Da parecchio tempo mi sono chiesto cosa trovi Giuliano Pisapia di tanto progressista in Bruno Tabacci (suo compagno di cordata) rispetto, che so io, a Domenico Del Rio e ai dirigenti in genere del Partito Democratico. La domanda mi è tornata ancora più spontanea, quando l’ex sindaco di Milano ha gettato la spugna riguardo alle trattative per un’alleanza col PD condotte con Piero Fassino, chiamandosi fuori in prima persona e sciogliendo di fatto il suo Campo Progressista. Se ho ben capito – non è facile infatti comprendere le mosse strategiche e tattiche degli esponenti dell’area di sinistra – non ritiene possibile un’alleanza col PD, complici i tentennamenti sull’approvazione del cosiddetto Ius soli.

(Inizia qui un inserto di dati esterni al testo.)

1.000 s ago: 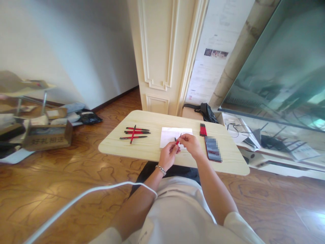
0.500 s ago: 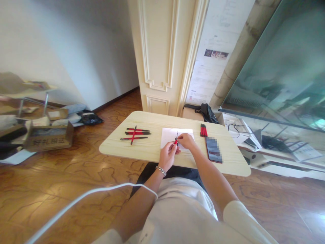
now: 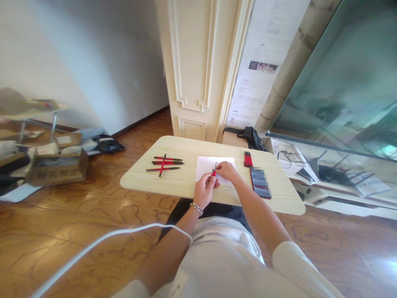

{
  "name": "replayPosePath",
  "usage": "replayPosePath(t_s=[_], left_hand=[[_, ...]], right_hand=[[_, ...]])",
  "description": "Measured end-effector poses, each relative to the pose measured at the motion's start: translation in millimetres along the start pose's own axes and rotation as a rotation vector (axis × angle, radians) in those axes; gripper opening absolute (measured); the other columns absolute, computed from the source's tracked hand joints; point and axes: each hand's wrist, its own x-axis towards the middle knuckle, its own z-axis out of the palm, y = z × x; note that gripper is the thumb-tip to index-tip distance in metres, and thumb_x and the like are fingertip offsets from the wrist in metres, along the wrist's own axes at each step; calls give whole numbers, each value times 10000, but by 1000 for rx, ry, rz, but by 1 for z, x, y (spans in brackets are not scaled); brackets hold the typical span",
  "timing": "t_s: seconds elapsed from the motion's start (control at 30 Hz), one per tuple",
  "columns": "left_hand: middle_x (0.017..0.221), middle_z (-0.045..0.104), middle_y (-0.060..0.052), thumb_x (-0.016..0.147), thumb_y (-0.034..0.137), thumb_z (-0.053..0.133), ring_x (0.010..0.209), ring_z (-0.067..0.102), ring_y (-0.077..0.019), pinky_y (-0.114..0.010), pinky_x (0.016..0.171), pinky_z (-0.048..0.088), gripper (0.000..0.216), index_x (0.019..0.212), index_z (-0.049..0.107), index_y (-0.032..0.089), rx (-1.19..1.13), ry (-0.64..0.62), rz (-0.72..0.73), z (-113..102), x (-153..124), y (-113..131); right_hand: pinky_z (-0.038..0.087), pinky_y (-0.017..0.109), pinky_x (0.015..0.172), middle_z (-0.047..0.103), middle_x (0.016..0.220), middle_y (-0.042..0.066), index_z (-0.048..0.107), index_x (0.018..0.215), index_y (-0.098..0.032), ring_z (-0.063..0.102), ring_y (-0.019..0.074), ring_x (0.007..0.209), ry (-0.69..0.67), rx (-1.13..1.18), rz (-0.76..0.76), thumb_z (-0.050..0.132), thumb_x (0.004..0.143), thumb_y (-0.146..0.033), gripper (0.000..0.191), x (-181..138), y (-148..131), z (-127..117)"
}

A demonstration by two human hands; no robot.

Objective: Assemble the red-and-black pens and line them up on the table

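Observation:
My left hand (image 3: 204, 188) is closed around the red barrel of a pen (image 3: 214, 174), held above a white sheet of paper (image 3: 203, 163). A thin dark refill (image 3: 216, 164) points up from the pen's upper end. My right hand (image 3: 226, 170) comes in from the right, thumb and fingertips pinched together at the refill. Its exact grip is too small to make out fully. Left of the paper lie several red and black pens (image 3: 169, 162), one crossing the others. On the right, more pens (image 3: 248, 159) lie side by side in a neat row.
A phone (image 3: 260, 183) lies on the pale wooden table (image 3: 149, 182), just below the row of pens. Behind the table's right side is a black bag (image 3: 254, 138). Cardboard boxes (image 3: 58, 167) and parcels are on the floor at left. A white cable (image 3: 124, 231) crosses the lower left.
Both hands keep nearly the same pose at the pen and refill. The whole view has shifted very slightly; nothing on the table has visibly moved.

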Motion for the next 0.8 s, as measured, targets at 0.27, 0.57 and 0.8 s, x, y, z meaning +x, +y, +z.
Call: replayPosePath(t_s=[0.27, 0.57, 0.8], left_hand=[[815, 667, -65, 818, 462, 594, 698, 672, -166, -305, 664, 561, 400, 1063, 574, 147, 6, -7, 1, 0, -1, 3], [815, 677, -62, 824, 478, 577, 699, 673, -167, -307, 664, 562, 393, 1049, 581, 156, 39, 2, 15, 0, 0, 0], [846, 672, -73, 825, 468, 583, 711, 669, -159, -300, 677, 558, 409, 1072, 577, 142, 38, -12, -2, 0, -2, 3]], right_hand=[[439, 273, 713, 711, 898, 132, 733, 880, -177, 648, 239, 870, 15, -89, 68, 620, 734, -265, 204, -3, -8, 1], [461, 372, 768, 670, 1010, 189, 673, 917, -151, 633, 295, 937, -3, -176, 92, 588, 766, -217, 185, -15, -9, 7], [460, 263, 686, 687, 822, 63, 643, 959, -156, 622, 156, 756, 262, 458, -18, 512, 806, -233, 216, -16, 7, -5]])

Quest’ultimo mi sembra un argomento pretestuoso, perché Pisapia sa benissimo che questa legge non può contare su un pacifico consenso parlamentare e rischia di incrinare i rapporti con gli alleati di centro (gli amici di un tempo di Bruno Tabacci) ed affrettare la caduta del governo in carica, con grave pregiudizio per tutta la problematica sul tappeto. Sono portato a pensare che Pisapia sia invece rimasto spiazzato dal nuovo movimento “liberi e uguali” e soprattutto dalla mossa di Pietro Grasso che si è reso disponibile a capeggiarlo. Gli hanno praticamente tolto la terra sotto i piedi, lui ha cominciato a traballare e ha colto l’occasione per farsi da parte: in effetti tre partiti di sinistra erano un po’ troppi, già di due uno avanza, immaginiamoci tre. Pensava di poter essere il referente di tutto il mondo alla sinistra del PD in dialogo collaborativo con lo stesso PD: il progetto è fallito per i troppi protagonismi e soprattutto per l’astio viscerale verso Renzi che manca nel pedigree di Pisapia.
Non ho ancora capito quanto ci sia di ingenuo e/o di sprovveduto nel carattere e nella mentalità di questo personaggio: sicuramente è in buona fede e, con le arie che tirano, non è poco, ma non ci voleva molto a prevedere che i soliti marpioni della solita sinistra (D’Alema) lo avrebbero impallinato alla svelta. Molto probabilmente finirà così prima o poi anche Grasso: lo stanno strumentalizzando in modo vergognoso e lui sta al gioco in modo altezzoso e ambizioso.
Oltre tutto Pisapia, per diventare sindaco di Milano, non ha forse fatto un’operazione assai simile a quella renziana: una sinistra, tutt’altro che estremista, che guarda al centro (Tabacci ne era appunto un lucido e intelligente protagonista e garante). Pisapia, pur provenendo dall’area politica della sinistra estrema, non fa parte della burocrazia sinistrorsa che vuole reimpossessarsi non tanto del governo del Paese, ma dell’egemonia sul vecchio popolo ancora sensibile (non so quanto) ai richiami della foresta. Troppo moderato per gli uni, troppo spinto per gli altri, schiacciato in mezzo ad una morsa in cui non ha avuto il coraggio di resistere.
Quando si profilò all’orizzonte il suo ambizioso ma vago disegno politico, Beppe Grillo, che la politica la capisce più di tutti i pentastellati messi assieme, lo ribattezzò “Pisapippa” con il suo solito gusto dissacrante e distruttivo: allora ne risi soltanto, ora non ne rido più, perché ne esce con la patente di “pasticcione inconcludente” (e me ne dispiaccio sinceramente).
D’altra parte se l’arte del pizzaiolo napoletano è stata dichiarata patrimonio culturale dell’Umanità Unesco, considerata non come fenomeno commerciale ma come forma culturale, l’arte del cuoco politico milanese, Giuliano Pisapia, la possiamo ben inserire nel patrimonio culturale dei progressisti, considerata non come fenomeno della sinistra ma come pasticcio delle sinistre.